[EXERCISE BRIEF]
Every single line below has to be printed once more, exactly.

[INFORMATION SUPPLIED — start]

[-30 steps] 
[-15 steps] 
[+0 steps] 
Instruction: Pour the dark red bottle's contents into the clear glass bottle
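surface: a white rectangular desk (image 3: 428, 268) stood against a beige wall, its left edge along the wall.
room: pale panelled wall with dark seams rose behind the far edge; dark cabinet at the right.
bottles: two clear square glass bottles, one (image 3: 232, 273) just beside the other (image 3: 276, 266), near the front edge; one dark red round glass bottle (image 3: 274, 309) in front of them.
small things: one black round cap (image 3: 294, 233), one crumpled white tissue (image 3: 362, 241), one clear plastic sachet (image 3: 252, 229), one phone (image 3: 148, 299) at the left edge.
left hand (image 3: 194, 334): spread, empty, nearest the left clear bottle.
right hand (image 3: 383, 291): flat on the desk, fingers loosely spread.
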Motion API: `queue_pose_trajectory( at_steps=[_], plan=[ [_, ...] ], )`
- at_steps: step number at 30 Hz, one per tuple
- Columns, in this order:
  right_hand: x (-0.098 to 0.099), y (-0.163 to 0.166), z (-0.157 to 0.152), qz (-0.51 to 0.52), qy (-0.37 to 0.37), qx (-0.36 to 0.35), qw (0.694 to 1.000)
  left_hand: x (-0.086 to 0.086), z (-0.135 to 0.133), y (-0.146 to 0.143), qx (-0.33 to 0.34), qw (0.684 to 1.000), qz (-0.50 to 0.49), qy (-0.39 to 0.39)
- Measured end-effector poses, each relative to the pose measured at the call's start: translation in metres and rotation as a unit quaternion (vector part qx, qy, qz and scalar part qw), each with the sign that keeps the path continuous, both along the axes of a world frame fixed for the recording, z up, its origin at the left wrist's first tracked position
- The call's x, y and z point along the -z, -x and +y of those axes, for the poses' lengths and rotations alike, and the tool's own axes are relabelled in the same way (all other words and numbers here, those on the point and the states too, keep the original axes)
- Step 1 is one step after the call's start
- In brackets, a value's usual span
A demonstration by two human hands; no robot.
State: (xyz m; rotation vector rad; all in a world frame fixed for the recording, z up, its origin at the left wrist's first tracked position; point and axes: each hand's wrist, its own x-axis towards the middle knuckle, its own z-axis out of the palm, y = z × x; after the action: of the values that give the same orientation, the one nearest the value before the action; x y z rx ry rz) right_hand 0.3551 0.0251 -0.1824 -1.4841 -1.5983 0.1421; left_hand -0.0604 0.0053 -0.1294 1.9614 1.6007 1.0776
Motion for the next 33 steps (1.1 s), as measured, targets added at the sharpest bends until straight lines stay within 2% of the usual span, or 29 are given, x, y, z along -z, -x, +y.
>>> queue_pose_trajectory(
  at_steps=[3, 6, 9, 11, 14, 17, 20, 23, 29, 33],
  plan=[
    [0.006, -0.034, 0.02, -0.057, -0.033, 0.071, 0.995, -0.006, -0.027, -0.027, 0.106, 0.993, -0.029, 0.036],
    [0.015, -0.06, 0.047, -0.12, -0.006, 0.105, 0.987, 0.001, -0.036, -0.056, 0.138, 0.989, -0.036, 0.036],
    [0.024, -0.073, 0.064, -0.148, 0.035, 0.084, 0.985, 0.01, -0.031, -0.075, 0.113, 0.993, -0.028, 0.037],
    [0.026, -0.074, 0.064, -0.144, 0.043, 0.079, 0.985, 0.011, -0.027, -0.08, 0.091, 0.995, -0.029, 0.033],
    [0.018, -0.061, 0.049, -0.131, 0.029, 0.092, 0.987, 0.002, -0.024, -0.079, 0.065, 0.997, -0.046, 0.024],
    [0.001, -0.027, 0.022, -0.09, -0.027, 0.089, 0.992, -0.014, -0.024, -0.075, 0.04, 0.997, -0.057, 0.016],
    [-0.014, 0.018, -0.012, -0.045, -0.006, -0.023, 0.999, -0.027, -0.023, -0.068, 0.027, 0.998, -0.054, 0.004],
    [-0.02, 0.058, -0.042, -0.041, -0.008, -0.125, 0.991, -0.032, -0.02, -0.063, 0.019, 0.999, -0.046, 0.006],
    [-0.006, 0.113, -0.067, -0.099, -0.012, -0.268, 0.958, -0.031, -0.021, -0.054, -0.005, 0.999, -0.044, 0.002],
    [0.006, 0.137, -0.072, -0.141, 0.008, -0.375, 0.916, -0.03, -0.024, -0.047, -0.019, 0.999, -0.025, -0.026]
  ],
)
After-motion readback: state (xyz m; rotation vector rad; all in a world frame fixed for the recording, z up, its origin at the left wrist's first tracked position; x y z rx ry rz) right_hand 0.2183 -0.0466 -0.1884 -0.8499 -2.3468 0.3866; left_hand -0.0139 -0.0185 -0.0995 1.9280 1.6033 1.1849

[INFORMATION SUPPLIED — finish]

[RESPONSE TO THIS TASK]
[-30 steps] 
[-15 steps] 
[+0 steps] 
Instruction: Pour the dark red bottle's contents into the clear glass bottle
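surface: a white rectangular desk (image 3: 428, 268) stood against a beige wall, its left edge along the wall.
room: pale panelled wall with dark seams rose behind the far edge; dark cabinet at the right.
bottles: two clear square glass bottles, one (image 3: 232, 273) just beside the other (image 3: 276, 266), near the front edge; one dark red round glass bottle (image 3: 274, 309) in front of them.
small things: one black round cap (image 3: 294, 233), one crumpled white tissue (image 3: 362, 241), one clear plastic sachet (image 3: 252, 229), one phone (image 3: 148, 299) at the left edge.
left hand (image 3: 194, 334): spread, empty, nearest the left clear bottle.
right hand (image 3: 383, 291): flat on the desk, fingers loosely spread.
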Motion API: `queue_pose_trajectory( at_steps=[_], plan=[ [_, ...] ], )`
- at_steps: step number at 30 Hz, one per tuple
- Columns, in this order:
  right_hand: x (-0.098 to 0.099), y (-0.163 to 0.166), z (-0.157 to 0.152), qz (-0.51 to 0.52), qy (-0.37 to 0.37), qx (-0.36 to 0.35), qw (0.694 to 1.000)
  left_hand: x (-0.086 to 0.086), z (-0.135 to 0.133), y (-0.146 to 0.143), qx (-0.33 to 0.34), qw (0.684 to 1.000), qz (-0.50 to 0.49), qy (-0.39 to 0.39)
- Measured end-effector poses, each relative to the pose measured at the call's start: translation in metres and rotation as a unit quaternion (vector part qx, qy, qz and scalar part qw), each with the sign that keeps the path continuous, both along the axes of a world frame fixed for the recording, z up, its origin at the left wrist's first tracked position
- The call's x, y and z point along the -z, -x and +y of those axes, for the poses' lengths and rotations alike, and the tool's own axes are relabelled in the same way (all other words and numbers here, those on the point and the states too, keep the original axes)
- Step 1 is one step after the call's start
- In brackets, a value's usual span
A demonstration by two human hands; no robot.
State: (xyz m; rotation vector rad; all in a world frame fixed for the recording, z up, its origin at the left wrist's first tracked position; point and axes: each hand's wrist, its own x-axis towards the middle knuckle, its own z-axis out of the palm, y = z × x; after the action: of the values that give the same orientation, the one nearest the value before the action; x y z rx ry rz) right_hand 0.3551 0.0251 -0.1824 -1.4841 -1.5983 0.1421; left_hand -0.0604 0.0053 -0.1294 1.9614 1.6007 1.0776
Motion for the next 33 steps (1.1 s), as measured, targets added at the sharpest bends until straight lines stay within 2% of the usual span, or 29 are given, x, y, z along -z, -x, +y.
>>> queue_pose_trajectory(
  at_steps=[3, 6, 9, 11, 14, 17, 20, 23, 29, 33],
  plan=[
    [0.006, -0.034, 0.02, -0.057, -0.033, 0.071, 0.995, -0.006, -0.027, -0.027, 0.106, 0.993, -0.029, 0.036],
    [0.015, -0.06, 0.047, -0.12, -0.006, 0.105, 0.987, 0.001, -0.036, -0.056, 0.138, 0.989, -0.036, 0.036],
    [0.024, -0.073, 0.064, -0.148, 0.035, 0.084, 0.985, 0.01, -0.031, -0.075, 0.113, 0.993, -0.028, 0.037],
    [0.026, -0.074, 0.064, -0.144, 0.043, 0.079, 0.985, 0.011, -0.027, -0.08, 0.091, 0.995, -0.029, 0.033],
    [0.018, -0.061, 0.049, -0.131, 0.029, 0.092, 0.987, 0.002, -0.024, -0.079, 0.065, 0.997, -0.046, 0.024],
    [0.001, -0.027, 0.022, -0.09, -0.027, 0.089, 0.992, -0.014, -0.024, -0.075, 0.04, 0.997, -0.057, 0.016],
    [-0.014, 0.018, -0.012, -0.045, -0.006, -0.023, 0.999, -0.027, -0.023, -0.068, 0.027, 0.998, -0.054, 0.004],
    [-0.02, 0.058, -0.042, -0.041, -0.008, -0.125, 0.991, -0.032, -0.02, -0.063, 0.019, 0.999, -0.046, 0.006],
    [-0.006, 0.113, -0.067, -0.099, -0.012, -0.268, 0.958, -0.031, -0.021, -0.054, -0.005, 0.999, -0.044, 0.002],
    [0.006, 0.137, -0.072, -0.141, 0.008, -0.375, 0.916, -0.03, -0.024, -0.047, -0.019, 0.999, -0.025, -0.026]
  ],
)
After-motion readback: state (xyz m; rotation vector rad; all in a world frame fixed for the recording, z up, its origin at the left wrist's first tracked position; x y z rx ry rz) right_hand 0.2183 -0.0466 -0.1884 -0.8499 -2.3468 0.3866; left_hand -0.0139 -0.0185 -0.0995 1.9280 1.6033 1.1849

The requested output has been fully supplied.